TASK TO COMPLETE: Please repeat the lines below, exactly and only, from the one that holds "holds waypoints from" through the one that holds "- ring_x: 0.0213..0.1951".
-- RAW DATA follows --
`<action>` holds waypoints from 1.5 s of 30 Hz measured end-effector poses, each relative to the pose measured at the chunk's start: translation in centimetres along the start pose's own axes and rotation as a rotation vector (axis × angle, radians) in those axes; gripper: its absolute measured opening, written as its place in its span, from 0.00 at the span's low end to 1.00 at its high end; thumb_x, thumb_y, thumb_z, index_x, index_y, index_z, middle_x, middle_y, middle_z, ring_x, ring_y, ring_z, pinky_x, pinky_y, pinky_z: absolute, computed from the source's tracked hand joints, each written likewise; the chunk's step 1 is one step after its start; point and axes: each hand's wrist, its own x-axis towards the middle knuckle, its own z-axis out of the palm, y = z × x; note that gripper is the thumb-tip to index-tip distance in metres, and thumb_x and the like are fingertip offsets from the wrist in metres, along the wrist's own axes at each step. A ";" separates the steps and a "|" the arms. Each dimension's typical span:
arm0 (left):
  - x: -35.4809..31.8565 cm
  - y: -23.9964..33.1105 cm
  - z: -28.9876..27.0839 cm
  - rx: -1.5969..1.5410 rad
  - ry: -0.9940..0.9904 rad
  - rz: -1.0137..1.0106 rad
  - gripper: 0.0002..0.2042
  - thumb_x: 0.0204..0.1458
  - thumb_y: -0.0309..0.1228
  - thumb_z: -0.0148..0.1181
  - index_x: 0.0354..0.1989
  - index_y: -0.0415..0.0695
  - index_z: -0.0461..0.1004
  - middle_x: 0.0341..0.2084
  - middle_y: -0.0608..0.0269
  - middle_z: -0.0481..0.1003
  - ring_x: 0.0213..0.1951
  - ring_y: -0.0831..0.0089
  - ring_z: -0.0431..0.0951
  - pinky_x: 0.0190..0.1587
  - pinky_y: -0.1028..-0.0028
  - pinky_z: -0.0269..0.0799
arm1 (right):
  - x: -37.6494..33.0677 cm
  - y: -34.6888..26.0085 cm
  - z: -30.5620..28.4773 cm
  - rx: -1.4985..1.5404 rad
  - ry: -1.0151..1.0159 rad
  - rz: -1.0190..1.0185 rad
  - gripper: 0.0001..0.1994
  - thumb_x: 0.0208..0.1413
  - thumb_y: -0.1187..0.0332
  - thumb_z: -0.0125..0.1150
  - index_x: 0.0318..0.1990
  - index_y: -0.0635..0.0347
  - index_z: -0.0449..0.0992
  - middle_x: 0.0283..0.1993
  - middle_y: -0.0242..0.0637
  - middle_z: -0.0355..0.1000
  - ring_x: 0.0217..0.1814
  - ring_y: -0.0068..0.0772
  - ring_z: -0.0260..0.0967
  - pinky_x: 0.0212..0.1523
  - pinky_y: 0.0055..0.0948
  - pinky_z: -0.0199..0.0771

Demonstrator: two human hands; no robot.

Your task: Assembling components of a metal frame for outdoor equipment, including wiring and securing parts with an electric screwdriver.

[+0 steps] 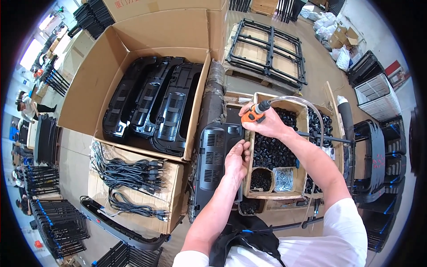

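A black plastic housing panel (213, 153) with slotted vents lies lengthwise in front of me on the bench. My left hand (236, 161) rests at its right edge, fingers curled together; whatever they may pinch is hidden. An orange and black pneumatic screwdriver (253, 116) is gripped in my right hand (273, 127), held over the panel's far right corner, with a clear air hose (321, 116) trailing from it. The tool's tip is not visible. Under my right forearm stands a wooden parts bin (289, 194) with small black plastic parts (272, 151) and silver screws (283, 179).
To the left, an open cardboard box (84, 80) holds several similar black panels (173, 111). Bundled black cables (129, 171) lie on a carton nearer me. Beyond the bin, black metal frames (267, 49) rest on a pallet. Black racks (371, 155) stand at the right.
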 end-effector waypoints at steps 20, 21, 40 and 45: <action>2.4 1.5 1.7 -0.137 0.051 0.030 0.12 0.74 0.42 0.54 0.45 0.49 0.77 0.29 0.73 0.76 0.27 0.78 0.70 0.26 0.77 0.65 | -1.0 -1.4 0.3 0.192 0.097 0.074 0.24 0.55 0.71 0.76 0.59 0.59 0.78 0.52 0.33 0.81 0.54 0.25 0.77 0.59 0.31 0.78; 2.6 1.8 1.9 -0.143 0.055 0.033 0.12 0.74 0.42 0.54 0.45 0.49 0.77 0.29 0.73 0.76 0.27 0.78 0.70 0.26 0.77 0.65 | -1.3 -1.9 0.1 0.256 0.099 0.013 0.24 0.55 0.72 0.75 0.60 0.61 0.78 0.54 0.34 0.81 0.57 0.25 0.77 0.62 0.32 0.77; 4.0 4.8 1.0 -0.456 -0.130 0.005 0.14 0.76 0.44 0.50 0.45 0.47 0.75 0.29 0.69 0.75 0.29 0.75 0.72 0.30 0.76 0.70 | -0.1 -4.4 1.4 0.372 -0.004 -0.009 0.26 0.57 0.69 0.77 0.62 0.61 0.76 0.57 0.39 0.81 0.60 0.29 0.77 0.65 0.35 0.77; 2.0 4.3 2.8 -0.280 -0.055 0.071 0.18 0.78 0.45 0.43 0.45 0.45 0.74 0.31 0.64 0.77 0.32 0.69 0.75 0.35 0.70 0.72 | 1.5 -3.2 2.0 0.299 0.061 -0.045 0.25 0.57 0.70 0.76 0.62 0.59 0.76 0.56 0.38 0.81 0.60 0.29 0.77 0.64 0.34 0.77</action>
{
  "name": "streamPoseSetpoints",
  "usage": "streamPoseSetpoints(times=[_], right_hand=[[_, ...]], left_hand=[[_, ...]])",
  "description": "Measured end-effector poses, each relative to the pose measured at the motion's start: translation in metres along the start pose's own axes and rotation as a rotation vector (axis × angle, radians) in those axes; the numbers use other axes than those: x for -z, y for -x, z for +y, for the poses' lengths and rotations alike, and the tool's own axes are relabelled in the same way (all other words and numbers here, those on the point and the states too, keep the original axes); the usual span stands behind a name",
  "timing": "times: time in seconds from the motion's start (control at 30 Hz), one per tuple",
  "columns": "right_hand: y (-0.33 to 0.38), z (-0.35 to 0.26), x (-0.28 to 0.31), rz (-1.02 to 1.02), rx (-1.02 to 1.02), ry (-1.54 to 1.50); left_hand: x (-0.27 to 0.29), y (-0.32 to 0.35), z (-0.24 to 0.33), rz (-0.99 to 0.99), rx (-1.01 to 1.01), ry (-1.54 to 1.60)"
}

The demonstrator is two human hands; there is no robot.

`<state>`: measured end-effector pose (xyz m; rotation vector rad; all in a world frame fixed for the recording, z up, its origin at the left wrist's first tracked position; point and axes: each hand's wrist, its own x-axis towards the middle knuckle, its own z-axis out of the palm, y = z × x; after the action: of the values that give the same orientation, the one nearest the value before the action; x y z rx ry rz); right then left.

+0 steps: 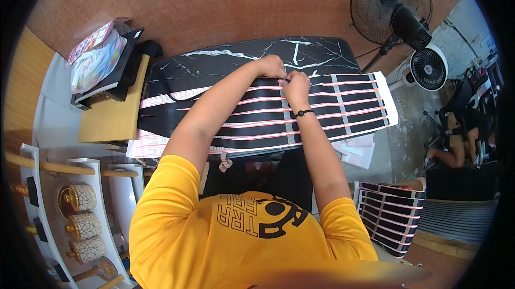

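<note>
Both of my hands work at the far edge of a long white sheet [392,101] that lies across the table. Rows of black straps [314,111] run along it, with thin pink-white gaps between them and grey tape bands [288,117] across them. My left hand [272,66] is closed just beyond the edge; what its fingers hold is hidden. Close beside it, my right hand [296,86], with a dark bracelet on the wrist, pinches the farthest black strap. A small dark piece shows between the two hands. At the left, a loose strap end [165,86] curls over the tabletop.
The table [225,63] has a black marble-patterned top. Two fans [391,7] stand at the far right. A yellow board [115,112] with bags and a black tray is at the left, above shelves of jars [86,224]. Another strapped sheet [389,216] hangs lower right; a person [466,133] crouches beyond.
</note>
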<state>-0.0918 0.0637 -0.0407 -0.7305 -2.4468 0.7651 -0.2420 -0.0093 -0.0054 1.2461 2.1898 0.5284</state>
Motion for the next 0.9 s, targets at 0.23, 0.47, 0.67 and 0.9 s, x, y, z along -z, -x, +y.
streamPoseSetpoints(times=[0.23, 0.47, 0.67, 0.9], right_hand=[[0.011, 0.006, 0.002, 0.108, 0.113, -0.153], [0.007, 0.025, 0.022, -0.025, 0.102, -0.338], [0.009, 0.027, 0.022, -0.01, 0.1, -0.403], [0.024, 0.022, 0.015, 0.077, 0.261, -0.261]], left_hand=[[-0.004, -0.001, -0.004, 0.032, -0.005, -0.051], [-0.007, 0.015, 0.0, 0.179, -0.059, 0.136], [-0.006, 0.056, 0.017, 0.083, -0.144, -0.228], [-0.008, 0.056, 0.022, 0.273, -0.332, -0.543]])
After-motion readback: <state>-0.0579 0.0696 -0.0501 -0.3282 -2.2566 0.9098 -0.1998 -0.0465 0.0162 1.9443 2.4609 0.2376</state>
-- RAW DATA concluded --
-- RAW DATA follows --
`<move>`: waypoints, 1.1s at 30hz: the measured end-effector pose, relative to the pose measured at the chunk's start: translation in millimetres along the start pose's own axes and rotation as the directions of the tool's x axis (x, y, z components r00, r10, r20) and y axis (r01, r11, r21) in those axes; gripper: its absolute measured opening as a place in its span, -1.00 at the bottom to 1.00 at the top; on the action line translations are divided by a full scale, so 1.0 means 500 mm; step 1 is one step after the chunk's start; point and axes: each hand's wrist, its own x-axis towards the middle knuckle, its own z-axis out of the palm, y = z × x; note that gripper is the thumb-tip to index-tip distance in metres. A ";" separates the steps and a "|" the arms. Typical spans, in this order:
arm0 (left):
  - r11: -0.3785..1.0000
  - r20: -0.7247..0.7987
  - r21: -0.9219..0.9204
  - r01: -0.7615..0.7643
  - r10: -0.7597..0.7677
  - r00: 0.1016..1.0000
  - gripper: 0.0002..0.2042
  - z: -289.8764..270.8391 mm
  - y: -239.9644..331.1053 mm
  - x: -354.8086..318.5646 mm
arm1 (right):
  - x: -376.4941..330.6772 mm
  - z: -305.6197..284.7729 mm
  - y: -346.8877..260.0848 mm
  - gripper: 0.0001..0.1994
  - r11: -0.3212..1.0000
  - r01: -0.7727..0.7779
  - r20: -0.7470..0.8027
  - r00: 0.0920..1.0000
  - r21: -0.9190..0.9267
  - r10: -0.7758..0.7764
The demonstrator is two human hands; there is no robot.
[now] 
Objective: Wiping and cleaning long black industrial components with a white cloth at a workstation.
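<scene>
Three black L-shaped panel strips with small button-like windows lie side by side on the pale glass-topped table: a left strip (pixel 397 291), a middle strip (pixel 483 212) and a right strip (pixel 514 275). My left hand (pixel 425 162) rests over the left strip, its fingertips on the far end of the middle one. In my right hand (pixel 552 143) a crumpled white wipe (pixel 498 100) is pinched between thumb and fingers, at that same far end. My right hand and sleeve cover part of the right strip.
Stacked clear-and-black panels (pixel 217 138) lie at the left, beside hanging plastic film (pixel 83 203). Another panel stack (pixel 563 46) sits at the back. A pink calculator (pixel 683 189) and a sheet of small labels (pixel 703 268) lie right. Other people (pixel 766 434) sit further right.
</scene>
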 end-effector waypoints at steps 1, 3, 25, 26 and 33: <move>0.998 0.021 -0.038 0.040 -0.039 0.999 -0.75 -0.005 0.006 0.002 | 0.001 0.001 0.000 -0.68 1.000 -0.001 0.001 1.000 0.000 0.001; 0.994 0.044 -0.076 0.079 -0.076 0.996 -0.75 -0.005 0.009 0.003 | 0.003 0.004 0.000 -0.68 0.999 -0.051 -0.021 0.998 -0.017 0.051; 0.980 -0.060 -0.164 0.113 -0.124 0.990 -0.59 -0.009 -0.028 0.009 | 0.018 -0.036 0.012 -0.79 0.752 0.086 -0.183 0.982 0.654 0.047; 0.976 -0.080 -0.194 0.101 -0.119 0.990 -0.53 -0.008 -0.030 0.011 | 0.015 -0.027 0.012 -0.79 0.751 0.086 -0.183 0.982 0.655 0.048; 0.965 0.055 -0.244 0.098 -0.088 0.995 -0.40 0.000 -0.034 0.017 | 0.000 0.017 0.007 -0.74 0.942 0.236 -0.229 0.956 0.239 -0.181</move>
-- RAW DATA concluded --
EXERCISE RESPONSE:
`<action>` holds waypoints from 1.5 s of 30 Hz measured end-effector poses, each relative to the pose measured at the chunk's start: translation in centimetres along the start pose's own axes and rotation as a rotation vector (axis × angle, radians) in those axes; gripper: its absolute measured opening, written as its place in its span, from 0.00 at the span's low end to 1.00 at its high end; thumb_x, thumb_y, thumb_z, index_x, index_y, index_z, middle_x, middle_y, middle_z, ring_x, ring_y, ring_z, pinky_x, pinky_y, pinky_z: absolute, computed from the source's tracked hand joints, each written likewise; the chunk's step 1 is one step after its start; point and axes: each hand's wrist, its own x-axis towards the middle knuckle, its own z-axis out of the palm, y = z × x; note that gripper is the thumb-tip to index-tip distance in metres, and thumb_x and the like are fingertip offsets from the wrist in metres, along the wrist's own axes at each step. A ";" separates the steps and a "|" the arms. Each dimension's typical span:
arm0 (left):
  - x: -35.4809..31.8565 cm
  - y: -23.9964..33.1105 cm
  - z: -28.9876..27.0839 cm
  - rx: -1.5969..1.5410 rad
  - ry: -0.9940..0.9904 rad
  - rz: -1.0137..1.0106 rad
  - gripper: 0.0002..0.2042
  - thumb_x: 0.0204..0.1458
  - thumb_y: -0.0309..0.1228
  - thumb_z: -0.0148..0.1181
  - index_x: 0.0354..0.1989
  - index_y: -0.0415..0.0695
  - index_z: -0.0461..0.1004
  - middle_x: 0.0341..0.2084
  - middle_y: -0.0608..0.0269
  - middle_z: -0.0481..0.1003
  - ring_x: 0.0213..0.1951

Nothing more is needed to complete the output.